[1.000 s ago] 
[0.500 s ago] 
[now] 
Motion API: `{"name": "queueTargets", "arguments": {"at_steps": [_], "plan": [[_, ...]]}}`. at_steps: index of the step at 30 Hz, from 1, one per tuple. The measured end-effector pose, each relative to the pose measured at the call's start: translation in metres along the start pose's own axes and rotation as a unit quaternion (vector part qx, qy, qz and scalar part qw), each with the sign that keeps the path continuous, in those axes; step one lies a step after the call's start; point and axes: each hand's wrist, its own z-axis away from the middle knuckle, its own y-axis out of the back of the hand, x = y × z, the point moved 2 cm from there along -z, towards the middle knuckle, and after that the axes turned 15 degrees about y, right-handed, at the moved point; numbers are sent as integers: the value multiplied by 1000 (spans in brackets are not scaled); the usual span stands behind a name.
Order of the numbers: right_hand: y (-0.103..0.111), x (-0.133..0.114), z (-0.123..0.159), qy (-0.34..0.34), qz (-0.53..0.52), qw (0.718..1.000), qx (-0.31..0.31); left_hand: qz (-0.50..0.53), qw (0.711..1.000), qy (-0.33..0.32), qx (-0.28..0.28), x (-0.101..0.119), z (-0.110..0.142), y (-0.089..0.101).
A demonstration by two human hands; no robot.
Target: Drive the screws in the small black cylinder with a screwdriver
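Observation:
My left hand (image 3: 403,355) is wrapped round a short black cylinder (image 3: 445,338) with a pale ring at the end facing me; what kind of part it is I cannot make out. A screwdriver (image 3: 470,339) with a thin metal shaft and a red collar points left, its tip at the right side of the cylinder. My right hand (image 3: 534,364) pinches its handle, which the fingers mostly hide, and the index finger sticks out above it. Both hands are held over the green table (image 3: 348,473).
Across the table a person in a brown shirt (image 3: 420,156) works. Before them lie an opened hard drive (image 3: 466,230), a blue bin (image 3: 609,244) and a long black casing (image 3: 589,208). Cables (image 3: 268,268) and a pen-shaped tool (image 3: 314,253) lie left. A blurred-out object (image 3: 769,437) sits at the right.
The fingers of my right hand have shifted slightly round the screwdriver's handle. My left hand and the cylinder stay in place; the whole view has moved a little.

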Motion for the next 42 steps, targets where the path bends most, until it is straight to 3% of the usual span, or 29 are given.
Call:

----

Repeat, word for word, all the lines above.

[1.000 s ago] 
[0.500 s ago] 
[now] 
Motion API: `{"name": "queueTargets", "arguments": {"at_steps": [_], "plan": [[_, ...]]}}`. at_steps: index of the step at 30 Hz, from 1, one per tuple. The measured end-effector pose, each relative to the pose measured at the call's start: translation in metres along the start pose's own axes and rotation as a unit quaternion (vector part qx, qy, qz and scalar part qw), each with the sign that keeps the path continuous, in those axes; step one lies a step after the call's start; point and axes: each hand's wrist, its own z-axis away from the middle knuckle, its own y-axis out of the back of the hand, x = y × z, the point moved 2 cm from there along -z, towards the middle knuckle, and after that the axes turned 15 degrees about y, right-handed, at the moved point; numbers are sent as integers: the value multiplied by 1000 (spans in brackets are not scaled); the usual span stands behind a name.
Order of the numbers: right_hand: y (-0.103..0.111), x (-0.133..0.114), z (-0.123..0.159), qy (-0.34..0.34), qz (-0.53..0.52), qw (0.718..1.000), qx (-0.31..0.31); left_hand: qz (-0.50..0.53), qw (0.711..1.000), qy (-0.33..0.32), qx (-0.28..0.28), x (-0.101..0.119), z (-0.110..0.142), y (-0.089..0.101).
A demonstration by two human hands; no robot.
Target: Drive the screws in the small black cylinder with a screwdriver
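Observation:
My left hand (image 3: 403,355) is wrapped round a short black cylinder (image 3: 445,338) with a pale ring at the end facing me; what kind of part it is I cannot make out. A screwdriver (image 3: 470,339) with a thin metal shaft and a red collar points left, its tip at the right side of the cylinder. My right hand (image 3: 534,364) pinches its handle, which the fingers mostly hide, and the index finger sticks out above it. Both hands are held over the green table (image 3: 348,473).
Across the table a person in a brown shirt (image 3: 420,156) works. Before them lie an opened hard drive (image 3: 466,230), a blue bin (image 3: 609,244) and a long black casing (image 3: 589,208). Cables (image 3: 268,268) and a pen-shaped tool (image 3: 314,253) lie left. A blurred-out object (image 3: 769,437) sits at the right.
The fingers of my right hand have shifted slightly round the screwdriver's handle. My left hand and the cylinder stay in place; the whole view has moved a little.
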
Motion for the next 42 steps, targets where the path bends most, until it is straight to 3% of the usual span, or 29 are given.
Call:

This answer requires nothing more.